- Born: December 12, 1948 (age 77) Bamako, Mali
- Education: BS, Ecole Normale Superieure MS, Lehigh University PhD, Louisiana State University
- Occupations: Physicist and Academic
- Partner: Ella Kelley

= Diola Bagayoko =

Malian-American professor of physics

Diola Bagayoko is a Malian-American professor of physics at Southern University in Baton Rouge, Louisiana.

== Early life and education ==
Bagayoko grew up in Mali, West Africa.

In 1973, Bagayoko earned degrees in chemistry and physics from Ecole Normale Superieure in Barnako, Mali. He then earned a master's degree in solid state physics from Lehigh University.

Bagayoko earned his Ph.D. in theoretical solid state physics from Louisiana State University in Baton Rouge, Louisiana.

== Career ==
In 1990, Bagayoko started the Timbuktu Academy in Baton Rouge. The academy hosts STEM-based summer programs for middle school and high school students mostly from underrepresented communities in science.
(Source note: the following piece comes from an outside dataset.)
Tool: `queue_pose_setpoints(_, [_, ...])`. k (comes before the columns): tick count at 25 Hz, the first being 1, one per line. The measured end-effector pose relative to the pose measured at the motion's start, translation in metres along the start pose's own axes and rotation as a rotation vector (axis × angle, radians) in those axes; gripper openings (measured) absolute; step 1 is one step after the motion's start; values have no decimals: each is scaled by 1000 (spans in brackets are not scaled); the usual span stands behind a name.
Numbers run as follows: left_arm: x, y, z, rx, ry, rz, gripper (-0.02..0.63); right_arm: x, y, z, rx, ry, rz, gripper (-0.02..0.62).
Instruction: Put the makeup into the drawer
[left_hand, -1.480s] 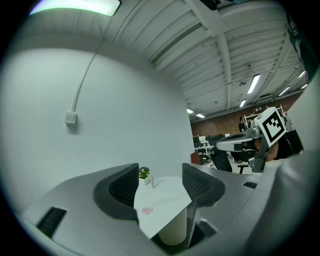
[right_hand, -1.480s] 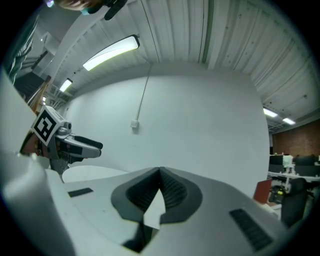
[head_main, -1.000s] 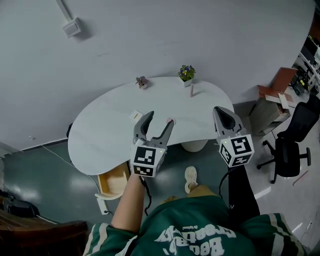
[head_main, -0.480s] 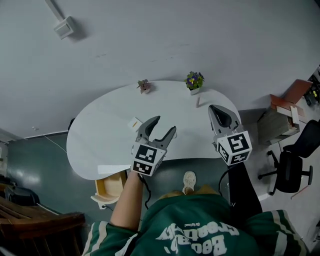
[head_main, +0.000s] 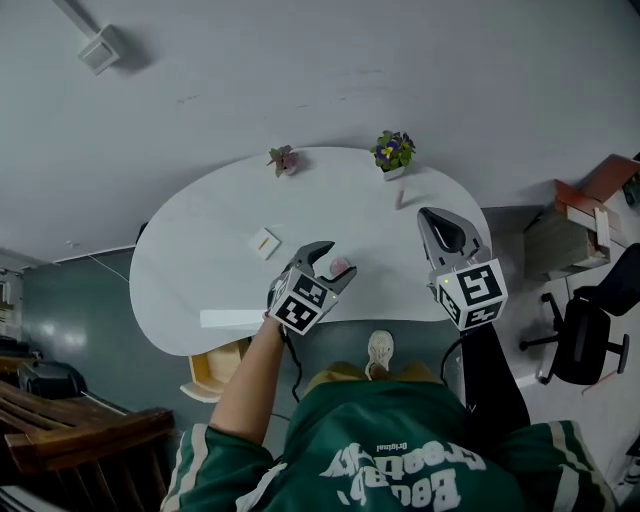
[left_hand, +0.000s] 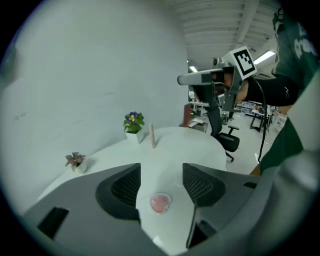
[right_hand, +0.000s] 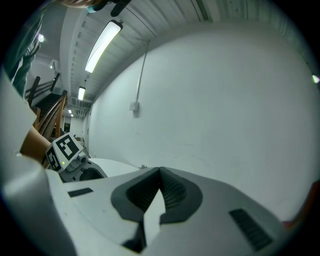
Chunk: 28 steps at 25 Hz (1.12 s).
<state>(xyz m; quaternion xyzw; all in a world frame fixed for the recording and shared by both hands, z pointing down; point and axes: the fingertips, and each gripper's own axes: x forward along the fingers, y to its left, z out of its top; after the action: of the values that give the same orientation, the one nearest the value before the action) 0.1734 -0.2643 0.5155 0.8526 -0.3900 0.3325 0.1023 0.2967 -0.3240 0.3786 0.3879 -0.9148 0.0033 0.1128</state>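
Jaws of left gripper (left_hand: 161, 171) apart, just narrowed a little, straddling the pink makeup compact (left_hand: 160, 202) without touching it; the compact lies on the table (head_main: 200, 270) near its front edge. Right gripper (right_hand: 160, 172) clenched on nothing, over the table's right end. Step looks like pre-grasp: next, close on the compact, lift it, and carry it to the open drawer (head_main: 218, 365) under the table's front-left edge.

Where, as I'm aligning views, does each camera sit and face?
Head view: on the head, steeply down at the table; shirt, left gripper, right gripper show.
Left gripper view: on it, toward the compact between open jaws.
Right gripper view: on it, toward the wall; jaws shut.
Shared: head and left views show the compact.
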Motion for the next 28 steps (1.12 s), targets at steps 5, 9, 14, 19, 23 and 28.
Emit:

Bagayoko's mentoring model consists of student-centric goals like fostering confidence, involving students in research, and monitoring them. He has attributed his passion for mentoring to his teachers in Bamako. Bagayoko uses the power law of human performance and his belief that scientific knowledge is acquired cumulatively to push students away from self-doubt.

Bagayoko has over 220 scholarly publications ranging multiple subjects. Bagayoko published on mentoring topics over 50 times, and he has published on various condensed matter theories over 80 times.
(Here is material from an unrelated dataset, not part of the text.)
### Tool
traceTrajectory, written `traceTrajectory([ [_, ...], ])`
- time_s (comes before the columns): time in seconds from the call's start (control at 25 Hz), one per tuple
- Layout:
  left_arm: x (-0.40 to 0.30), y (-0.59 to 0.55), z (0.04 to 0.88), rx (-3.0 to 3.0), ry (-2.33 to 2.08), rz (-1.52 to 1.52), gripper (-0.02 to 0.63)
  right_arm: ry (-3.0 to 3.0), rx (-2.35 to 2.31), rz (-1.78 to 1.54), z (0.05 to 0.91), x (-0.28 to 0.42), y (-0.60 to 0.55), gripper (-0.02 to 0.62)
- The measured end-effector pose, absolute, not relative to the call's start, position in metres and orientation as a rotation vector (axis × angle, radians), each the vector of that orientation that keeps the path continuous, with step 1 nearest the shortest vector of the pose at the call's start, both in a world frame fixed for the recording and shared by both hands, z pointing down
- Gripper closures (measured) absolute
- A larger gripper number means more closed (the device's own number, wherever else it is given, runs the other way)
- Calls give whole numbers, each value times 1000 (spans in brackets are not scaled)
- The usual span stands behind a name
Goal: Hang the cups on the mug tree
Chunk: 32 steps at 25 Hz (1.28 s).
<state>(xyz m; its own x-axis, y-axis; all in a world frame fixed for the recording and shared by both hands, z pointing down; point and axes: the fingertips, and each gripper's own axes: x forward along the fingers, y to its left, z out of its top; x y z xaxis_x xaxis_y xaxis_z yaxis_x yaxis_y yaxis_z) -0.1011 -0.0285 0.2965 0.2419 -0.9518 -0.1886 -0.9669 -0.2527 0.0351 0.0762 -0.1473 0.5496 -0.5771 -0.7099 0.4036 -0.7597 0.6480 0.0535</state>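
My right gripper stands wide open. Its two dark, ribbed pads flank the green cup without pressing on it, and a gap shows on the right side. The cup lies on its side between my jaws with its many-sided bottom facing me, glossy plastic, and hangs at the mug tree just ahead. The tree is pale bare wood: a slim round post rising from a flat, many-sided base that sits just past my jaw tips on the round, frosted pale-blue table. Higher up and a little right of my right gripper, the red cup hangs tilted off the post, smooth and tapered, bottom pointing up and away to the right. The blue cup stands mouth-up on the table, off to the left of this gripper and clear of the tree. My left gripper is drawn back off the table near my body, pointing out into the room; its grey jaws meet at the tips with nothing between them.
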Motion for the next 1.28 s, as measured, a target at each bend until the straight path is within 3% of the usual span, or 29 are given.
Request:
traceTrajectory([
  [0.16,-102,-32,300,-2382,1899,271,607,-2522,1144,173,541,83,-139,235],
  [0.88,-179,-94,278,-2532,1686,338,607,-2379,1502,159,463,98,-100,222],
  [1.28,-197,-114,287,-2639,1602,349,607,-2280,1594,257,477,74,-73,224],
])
Bagayoko taught courses in introductory and mathematical physics, as well as classical, relativistic, and quantum mechanics in the United States and abroad.

At the Southern University at Baton Rouge, Bagayoko is a Southern University System Distinguished Professor and the chair of the Department of Physics. He acted as the chair of the Department of physics from 2009 to 2012 and then became the chair of Mathematics and Physics from 2012 to 2015.
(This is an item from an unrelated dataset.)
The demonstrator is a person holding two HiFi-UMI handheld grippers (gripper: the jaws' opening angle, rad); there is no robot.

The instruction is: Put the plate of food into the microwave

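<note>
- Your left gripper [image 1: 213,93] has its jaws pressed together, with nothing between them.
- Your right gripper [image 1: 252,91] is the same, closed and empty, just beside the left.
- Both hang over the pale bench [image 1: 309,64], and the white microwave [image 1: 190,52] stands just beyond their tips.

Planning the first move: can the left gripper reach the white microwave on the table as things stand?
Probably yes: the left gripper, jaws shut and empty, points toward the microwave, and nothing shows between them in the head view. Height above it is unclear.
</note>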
Outside of academia, Bagayoko has consulted for organizations such as the Southern Regional Education Board and the United Nations Education, Scientific, and Cultural Organization.

== Awards ==
In 1996, Bagayoko was given one of the first Presidential Award for Excellence in Science, Mathematics and Engineering Mentoring. In 2009, Bagayoko was awarded the AAAS Mentor Award for Lifetime Achievement. He was named a Fellow of the American Physical Society (APS) in 2018, after a nomination from the APS Forum on Education, "for improving undergraduate physics education for all students through curriculum development, program development and administrative leadership, and broadening participation in physics through the preparation and mentorship of numerous ethnic/racial minorities in physics".